Nesta carta da Câmara de Vila Nova de Portimão, datada de 9-11-1822, pede-se ao Rei que lhes conceda 60 moios de trigo «para acorrer aos terriveis males que pode produzir a fome, que já de tão perto ameaça este Povo».

[3] Arquivo Histórico-Parlamentar da Assembleia da República Documentos das Cortes, Maço 37, n.º 40 a.

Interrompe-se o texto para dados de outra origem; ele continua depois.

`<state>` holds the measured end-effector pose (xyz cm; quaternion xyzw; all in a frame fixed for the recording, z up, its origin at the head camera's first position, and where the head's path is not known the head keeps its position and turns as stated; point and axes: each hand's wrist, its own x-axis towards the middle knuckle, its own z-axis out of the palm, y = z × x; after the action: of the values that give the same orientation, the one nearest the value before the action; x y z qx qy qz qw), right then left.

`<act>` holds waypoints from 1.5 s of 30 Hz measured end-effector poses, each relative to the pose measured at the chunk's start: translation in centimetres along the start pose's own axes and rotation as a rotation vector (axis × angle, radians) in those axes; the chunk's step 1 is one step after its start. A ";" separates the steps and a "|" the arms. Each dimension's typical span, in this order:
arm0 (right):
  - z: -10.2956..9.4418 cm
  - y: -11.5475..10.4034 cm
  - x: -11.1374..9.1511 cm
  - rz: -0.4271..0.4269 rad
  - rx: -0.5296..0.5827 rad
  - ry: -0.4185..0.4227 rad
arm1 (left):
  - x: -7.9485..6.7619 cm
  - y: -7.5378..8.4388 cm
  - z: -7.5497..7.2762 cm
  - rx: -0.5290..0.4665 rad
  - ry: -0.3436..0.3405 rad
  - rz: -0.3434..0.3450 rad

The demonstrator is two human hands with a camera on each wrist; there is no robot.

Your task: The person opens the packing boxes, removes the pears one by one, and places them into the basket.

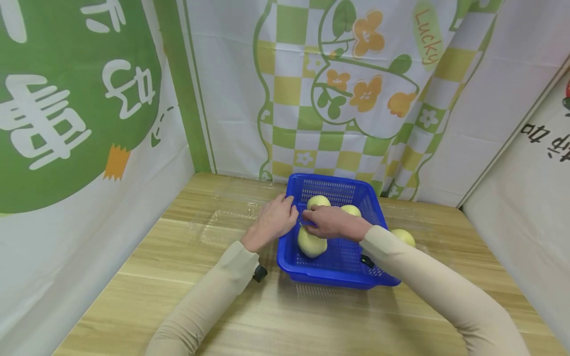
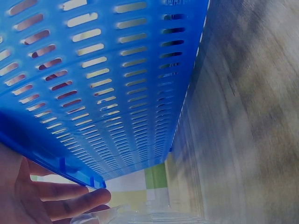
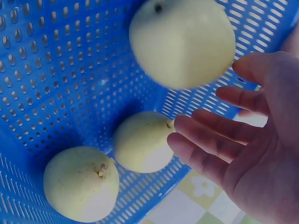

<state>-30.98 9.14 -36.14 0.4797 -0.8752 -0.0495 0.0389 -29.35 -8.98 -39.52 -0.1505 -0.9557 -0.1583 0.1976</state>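
Observation:
A blue perforated plastic basket (image 1: 338,279) stands on the table, holding several pale yellow-green pears. My left hand (image 1: 276,215) is at its left rim, gripping it; in the left wrist view some fingers (image 2: 77,203) extend along the outside below the rim. Over the inside of the basket, my right hand (image 1: 331,221) hangs with fingers loosely bent and holds nothing. It is just above the nearest pear (image 1: 311,243). In the right wrist view its fingertips come close to a large pear (image 3: 182,44) and another pear (image 3: 144,142); a third pear (image 3: 81,184) lies beside that one.
Left of the basket lies a clear plastic container (image 1: 229,225). One more pear (image 1: 403,237) is outside the basket at the right, partly behind my right sleeve (image 1: 418,267). A patterned curtain (image 1: 338,99) hangs close behind the wooden table (image 1: 147,287).

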 end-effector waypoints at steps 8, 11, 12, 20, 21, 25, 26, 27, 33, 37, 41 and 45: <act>-1.5 0.7 -1.4 0.036 0.113 0.036 | 0.1 -0.1 0.3 0.005 -0.006 -0.013; -2.1 0.9 -2.0 0.045 0.148 0.043 | 0.1 -0.2 0.3 0.001 0.000 -0.006; -2.3 0.9 -2.3 0.049 0.161 0.048 | 0.1 -0.2 0.3 0.000 0.003 -0.005; -2.8 1.1 -3.8 0.074 0.184 0.076 | 0.1 -0.2 0.3 0.010 0.009 0.004; -2.8 1.2 -4.1 0.081 0.183 0.067 | 0.0 -0.2 0.3 0.011 0.007 0.003; -2.9 1.3 -5.0 0.119 0.187 0.034 | 0.0 -0.1 0.4 0.014 -0.004 -0.003; -2.9 1.3 -5.2 0.127 0.190 0.032 | 0.0 -0.1 0.4 0.012 -0.005 -0.005; -3.0 1.4 -5.4 0.132 0.198 0.034 | 0.0 -0.1 0.4 0.010 -0.004 -0.005; -4.0 2.1 -6.4 0.166 0.237 0.085 | 0.0 -0.1 0.3 0.011 -0.005 -0.008; -4.4 2.6 -7.0 0.197 0.271 0.105 | 0.0 -0.1 0.2 0.012 -0.020 -0.013; -4.6 3.1 -7.5 0.224 0.289 0.110 | 0.0 -0.1 0.2 0.007 -0.025 -0.017; -4.7 3.5 -8.0 0.239 0.293 0.119 | 0.0 0.0 0.1 0.003 -0.011 -0.012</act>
<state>-29.09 17.48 -31.19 0.3752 -0.9198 0.1118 0.0262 -29.43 -8.95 -39.64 -0.1456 -0.9579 -0.1571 0.1914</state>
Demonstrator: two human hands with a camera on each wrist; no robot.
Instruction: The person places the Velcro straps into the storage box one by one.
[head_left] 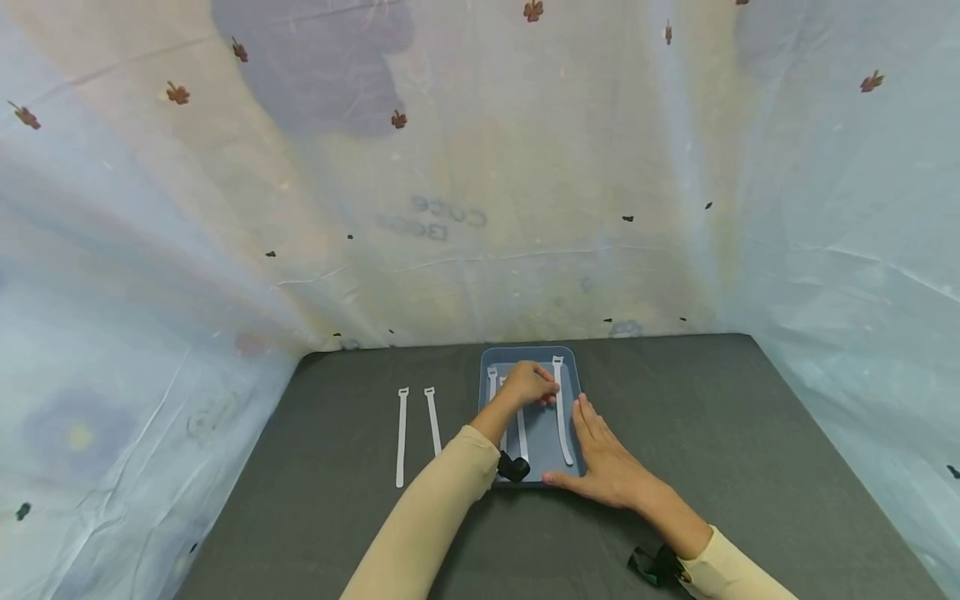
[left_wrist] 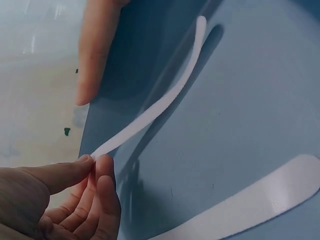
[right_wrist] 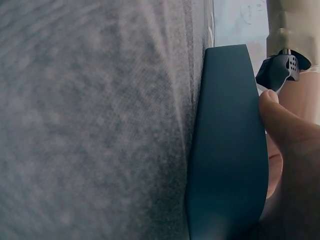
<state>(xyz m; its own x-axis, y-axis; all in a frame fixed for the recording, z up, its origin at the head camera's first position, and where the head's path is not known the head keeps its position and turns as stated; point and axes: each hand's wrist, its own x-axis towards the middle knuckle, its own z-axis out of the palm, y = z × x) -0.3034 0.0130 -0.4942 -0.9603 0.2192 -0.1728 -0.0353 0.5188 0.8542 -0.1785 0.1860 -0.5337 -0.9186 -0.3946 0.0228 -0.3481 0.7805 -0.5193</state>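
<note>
A blue tray [head_left: 540, 442] lies on the dark table. Thumb and fingers of my left hand [head_left: 528, 385] pinch a white slotted-head cable strap [head_left: 562, 425] over the tray's right side. In the left wrist view that strap [left_wrist: 162, 104] curves above the tray floor and casts a shadow. Another white strap [head_left: 522, 437] lies in the tray, and one more strap [head_left: 492, 377] shows near its left wall, partly covered by my left arm. My right hand [head_left: 611, 467] rests against the tray's near right corner, fingers straight along the side, thumb at the front rim.
Two more white straps, a left strap [head_left: 401, 437] and a right strap [head_left: 432, 417], lie on the dark tablecloth [head_left: 337, 467] left of the tray. A patterned sheet [head_left: 480, 167] hangs behind and beside the table. Black wrist cameras sit on both wrists.
</note>
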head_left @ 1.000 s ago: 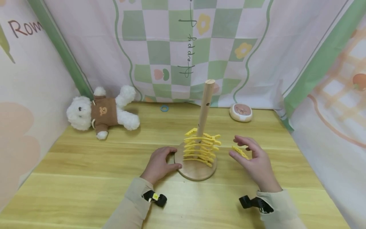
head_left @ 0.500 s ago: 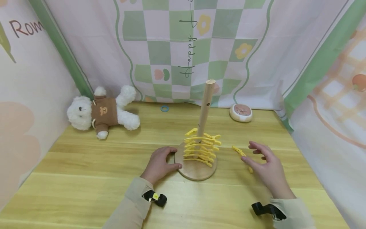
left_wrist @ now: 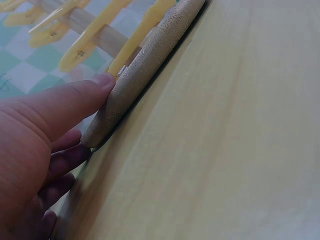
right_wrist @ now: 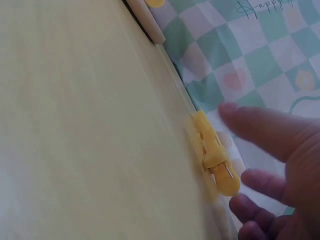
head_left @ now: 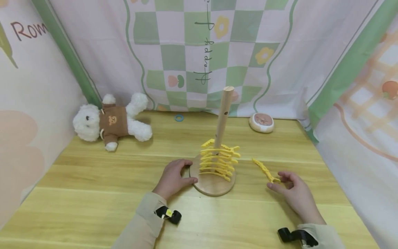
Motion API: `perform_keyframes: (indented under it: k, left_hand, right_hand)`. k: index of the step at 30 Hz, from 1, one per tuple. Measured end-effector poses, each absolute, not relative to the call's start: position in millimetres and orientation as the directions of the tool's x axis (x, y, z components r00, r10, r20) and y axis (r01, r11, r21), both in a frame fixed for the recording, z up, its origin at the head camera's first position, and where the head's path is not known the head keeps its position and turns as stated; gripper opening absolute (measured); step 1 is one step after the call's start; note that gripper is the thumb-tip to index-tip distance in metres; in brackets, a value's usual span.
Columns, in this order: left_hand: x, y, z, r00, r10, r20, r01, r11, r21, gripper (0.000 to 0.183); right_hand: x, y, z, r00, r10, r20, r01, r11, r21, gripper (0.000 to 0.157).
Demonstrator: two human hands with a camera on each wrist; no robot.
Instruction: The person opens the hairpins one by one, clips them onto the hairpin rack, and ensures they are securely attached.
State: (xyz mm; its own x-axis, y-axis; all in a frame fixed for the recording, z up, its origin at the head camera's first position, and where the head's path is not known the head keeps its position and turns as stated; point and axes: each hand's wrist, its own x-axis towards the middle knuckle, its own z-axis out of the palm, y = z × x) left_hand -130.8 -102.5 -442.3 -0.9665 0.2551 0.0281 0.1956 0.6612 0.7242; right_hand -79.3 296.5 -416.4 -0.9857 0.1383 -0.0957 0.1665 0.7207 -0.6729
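Note:
A wooden stand has a round base [head_left: 214,188] and an upright post [head_left: 223,117]. Several yellow clips [head_left: 217,164] sit one above another around the lower post. My left hand [head_left: 174,178] holds the base's left edge; in the left wrist view the thumb [left_wrist: 82,100] is at the rim and the other fingers lie lower beside it. One loose yellow plastic clip [head_left: 263,169] lies on the table right of the stand. My right hand [head_left: 296,197] is at its near end, thumb and fingers spread; the right wrist view shows a gap between the thumb [right_wrist: 265,127] and the clip.
A white plush dog [head_left: 115,121] in a brown shirt lies at the back left. A blue ring [head_left: 179,118] and a rounded white-and-pink device [head_left: 262,122] are along the table's back edge. Printed curtains [head_left: 174,31] enclose the wooden table [head_left: 93,207].
My right hand has moved right and toward me, from over the loose clip to its near end, uncovering it. My left hand and the stand have stayed put.

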Motion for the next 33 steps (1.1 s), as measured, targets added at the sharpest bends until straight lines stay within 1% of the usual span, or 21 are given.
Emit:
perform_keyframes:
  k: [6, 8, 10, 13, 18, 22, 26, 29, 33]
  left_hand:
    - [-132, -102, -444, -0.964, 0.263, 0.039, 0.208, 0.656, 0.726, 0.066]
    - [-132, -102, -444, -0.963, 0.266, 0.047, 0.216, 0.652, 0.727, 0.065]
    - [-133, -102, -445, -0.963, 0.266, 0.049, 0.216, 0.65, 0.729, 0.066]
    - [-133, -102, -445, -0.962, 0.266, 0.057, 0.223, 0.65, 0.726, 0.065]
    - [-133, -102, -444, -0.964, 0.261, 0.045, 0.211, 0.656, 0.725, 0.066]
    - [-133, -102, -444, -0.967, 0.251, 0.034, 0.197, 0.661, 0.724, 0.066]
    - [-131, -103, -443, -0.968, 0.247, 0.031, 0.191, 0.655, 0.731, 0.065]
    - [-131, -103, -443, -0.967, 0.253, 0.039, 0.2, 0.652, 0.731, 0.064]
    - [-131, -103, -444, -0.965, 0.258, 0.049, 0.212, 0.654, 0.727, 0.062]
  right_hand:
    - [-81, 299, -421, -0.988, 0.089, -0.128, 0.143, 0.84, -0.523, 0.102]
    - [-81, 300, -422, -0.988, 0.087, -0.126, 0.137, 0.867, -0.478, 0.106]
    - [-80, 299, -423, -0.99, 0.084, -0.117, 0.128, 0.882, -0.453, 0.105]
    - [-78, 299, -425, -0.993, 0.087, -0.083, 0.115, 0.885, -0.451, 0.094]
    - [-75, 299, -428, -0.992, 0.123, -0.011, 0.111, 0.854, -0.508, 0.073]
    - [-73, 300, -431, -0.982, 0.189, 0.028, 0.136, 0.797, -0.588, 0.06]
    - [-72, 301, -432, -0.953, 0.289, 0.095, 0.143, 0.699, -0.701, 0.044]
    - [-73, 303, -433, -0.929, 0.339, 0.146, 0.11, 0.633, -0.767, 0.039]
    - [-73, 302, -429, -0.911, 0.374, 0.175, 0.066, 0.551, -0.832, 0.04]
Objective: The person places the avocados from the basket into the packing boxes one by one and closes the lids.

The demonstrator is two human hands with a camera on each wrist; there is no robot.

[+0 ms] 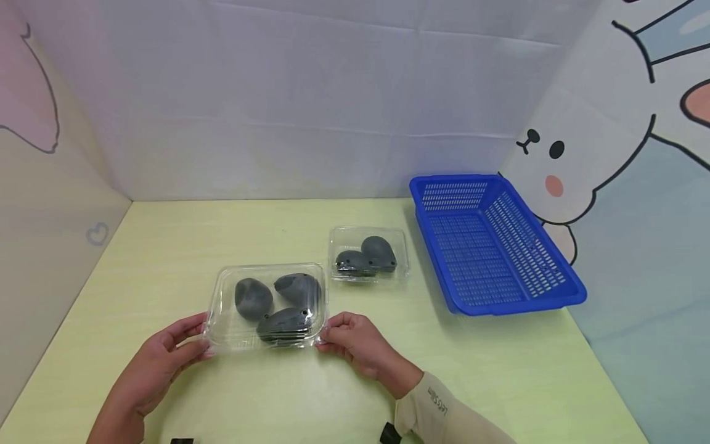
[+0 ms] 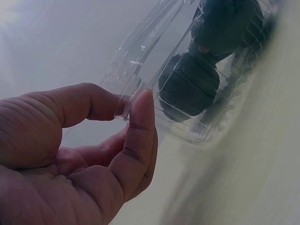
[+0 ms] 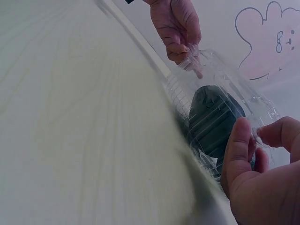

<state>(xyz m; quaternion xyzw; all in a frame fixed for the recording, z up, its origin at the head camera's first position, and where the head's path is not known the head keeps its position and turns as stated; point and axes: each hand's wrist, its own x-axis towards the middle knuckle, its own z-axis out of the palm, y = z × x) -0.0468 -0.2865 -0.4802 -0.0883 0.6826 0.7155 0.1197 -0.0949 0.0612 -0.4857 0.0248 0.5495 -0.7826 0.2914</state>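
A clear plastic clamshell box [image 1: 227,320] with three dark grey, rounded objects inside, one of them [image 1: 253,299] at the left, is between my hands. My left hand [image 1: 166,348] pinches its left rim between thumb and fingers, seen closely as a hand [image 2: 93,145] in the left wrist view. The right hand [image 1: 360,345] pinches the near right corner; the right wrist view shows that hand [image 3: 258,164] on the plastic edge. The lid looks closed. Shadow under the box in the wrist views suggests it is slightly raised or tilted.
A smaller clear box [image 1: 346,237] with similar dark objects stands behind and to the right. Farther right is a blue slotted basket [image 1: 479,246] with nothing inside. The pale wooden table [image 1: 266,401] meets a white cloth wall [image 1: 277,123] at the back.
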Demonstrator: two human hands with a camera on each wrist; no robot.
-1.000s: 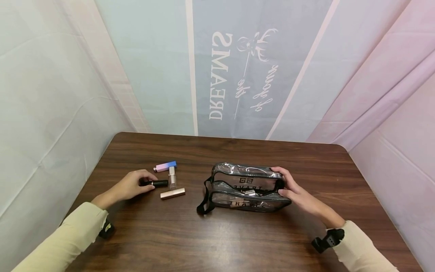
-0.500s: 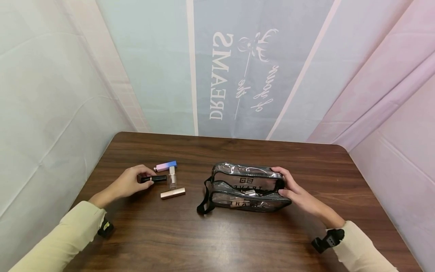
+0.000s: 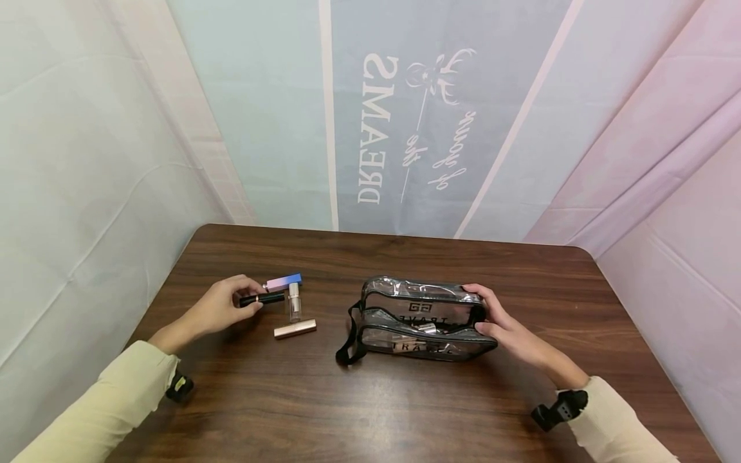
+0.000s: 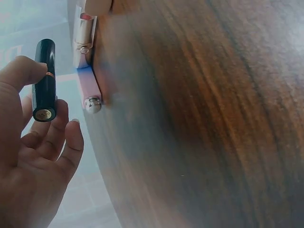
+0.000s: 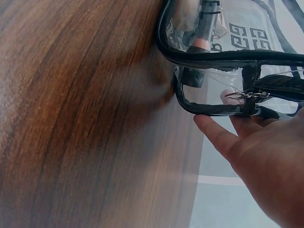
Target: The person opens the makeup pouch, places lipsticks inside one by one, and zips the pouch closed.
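Note:
A black lipstick tube [image 3: 263, 299] with a thin gold band is pinched between thumb and fingers of my left hand [image 3: 222, 305]. In the left wrist view the lipstick [image 4: 45, 90] points its round base at the camera, held above the table. Right by those fingertips lies a pink-and-blue lip gloss tube [image 3: 283, 281]. A clear-based lipstick [image 3: 294, 302] and a gold lipstick [image 3: 295, 329] lie just to the right. My right hand [image 3: 503, 325] grips the right end of a clear travel pouch [image 3: 399, 350] with black trim, its top unzipped. Several cosmetics show inside the pouch.
The pouch's black strap loop [image 3: 347, 350] sticks out on its left side onto the brown wooden table [image 3: 359, 411]. Behind the table hangs a printed cloth backdrop [image 3: 278, 128]. In the right wrist view a zipper pull [image 5: 244, 95] hangs at the pouch's end.
My left hand has raised the black lipstick and shifted it slightly toward the back of the table, closer to the lip gloss tube. The right hand and pouch have stayed in place.

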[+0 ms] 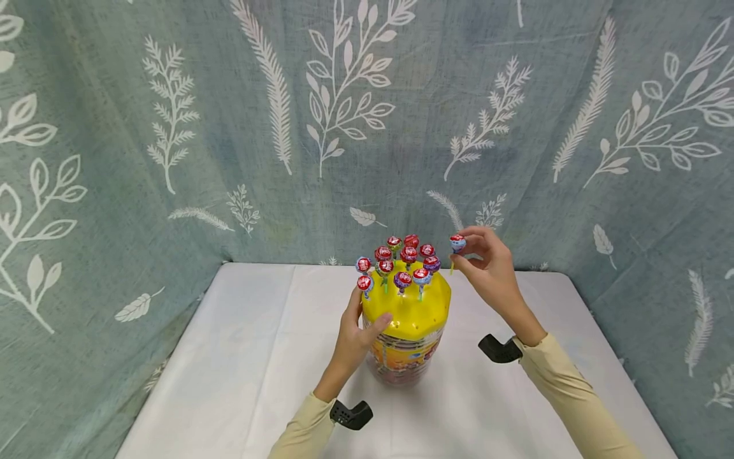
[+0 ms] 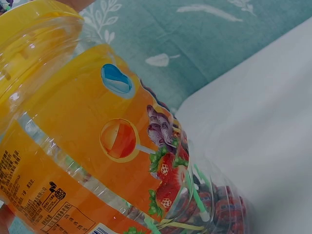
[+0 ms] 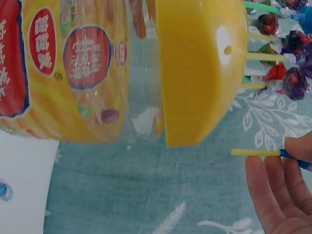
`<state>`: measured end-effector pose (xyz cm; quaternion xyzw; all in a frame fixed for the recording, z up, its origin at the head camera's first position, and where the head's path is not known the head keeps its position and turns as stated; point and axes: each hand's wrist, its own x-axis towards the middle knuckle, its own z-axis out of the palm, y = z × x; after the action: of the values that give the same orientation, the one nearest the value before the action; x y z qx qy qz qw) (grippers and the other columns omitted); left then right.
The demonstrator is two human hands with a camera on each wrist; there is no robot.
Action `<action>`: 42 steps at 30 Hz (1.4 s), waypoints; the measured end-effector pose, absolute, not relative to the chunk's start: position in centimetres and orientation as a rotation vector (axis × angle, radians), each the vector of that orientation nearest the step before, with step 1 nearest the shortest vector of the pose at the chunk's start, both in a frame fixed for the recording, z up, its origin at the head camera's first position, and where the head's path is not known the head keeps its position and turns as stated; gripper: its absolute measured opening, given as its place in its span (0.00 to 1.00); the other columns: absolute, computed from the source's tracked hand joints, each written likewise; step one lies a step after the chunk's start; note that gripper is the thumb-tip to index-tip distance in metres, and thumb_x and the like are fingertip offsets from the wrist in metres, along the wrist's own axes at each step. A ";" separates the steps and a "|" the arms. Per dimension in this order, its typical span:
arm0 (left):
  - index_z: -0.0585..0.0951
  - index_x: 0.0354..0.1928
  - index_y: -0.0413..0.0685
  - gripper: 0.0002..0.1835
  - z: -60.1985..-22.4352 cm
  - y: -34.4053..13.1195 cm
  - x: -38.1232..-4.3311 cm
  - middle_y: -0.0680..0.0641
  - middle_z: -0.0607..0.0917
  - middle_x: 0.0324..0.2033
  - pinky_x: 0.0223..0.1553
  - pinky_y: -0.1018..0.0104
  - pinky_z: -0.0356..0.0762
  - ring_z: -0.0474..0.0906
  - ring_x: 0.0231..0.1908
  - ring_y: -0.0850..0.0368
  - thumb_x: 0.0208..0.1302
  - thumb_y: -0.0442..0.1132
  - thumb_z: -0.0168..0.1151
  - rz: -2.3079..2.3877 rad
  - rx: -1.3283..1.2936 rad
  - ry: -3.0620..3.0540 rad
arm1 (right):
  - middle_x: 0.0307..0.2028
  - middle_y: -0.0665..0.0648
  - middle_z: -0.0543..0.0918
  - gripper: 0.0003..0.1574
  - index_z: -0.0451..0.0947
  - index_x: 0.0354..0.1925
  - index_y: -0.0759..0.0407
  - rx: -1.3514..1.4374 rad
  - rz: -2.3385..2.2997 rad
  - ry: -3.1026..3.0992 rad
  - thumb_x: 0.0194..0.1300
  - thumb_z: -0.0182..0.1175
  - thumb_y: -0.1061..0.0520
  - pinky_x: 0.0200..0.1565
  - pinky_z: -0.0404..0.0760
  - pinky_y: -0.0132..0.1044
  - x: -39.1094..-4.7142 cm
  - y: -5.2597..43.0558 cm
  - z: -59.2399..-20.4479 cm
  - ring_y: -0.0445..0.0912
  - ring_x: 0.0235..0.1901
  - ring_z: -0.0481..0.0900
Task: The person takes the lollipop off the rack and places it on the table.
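Note:
A clear plastic candy jar (image 1: 404,357) with an orange label stands on the table under a yellow domed lid (image 1: 418,315). Several wrapped lollipops (image 1: 409,255) stick upright out of holes in that lid. My left hand (image 1: 352,341) grips the lid's left side, thumb on top and the other fingers partly hidden behind. To the right of the lid, my right hand (image 1: 490,271) pinches a blue-wrapped lollipop (image 1: 457,243) with a red top. Its yellow stick (image 3: 256,152) points toward the jar's base side, apart from the lid. More lollipops (image 2: 226,209) lie inside the jar.
A white cloth covers the table (image 1: 275,357). Behind it hangs a grey-green curtain (image 1: 413,127) with white leaf prints. Bare holes show in the front of the lid. A small blue round thing (image 3: 5,191) lies on the cloth in the right wrist view.

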<state>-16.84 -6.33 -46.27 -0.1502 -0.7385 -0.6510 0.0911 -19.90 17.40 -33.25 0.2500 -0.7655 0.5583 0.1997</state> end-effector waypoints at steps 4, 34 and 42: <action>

[4] Cf. Vitorino Magalhães Godinho, Prix et Monnaies au Portugal, Paris, Liv. Armand Colin, 1955, pp. 151-164, veja-se os quadros 19 a 21.

[5] A.N.T.T., Desembargo do Paço, Maço 528, n.º 64.

[6] A.N.T.T., Idem, ibidem.

[7] A.N.T.T. Chancelarias Reais Chancelara de D. João VI livro 37, fls 170-170 vº.

1 comentário:

  1. Obrigado pela sua interessante pesquisa. Gostei de ler e, com os devidos creditos, vou levar.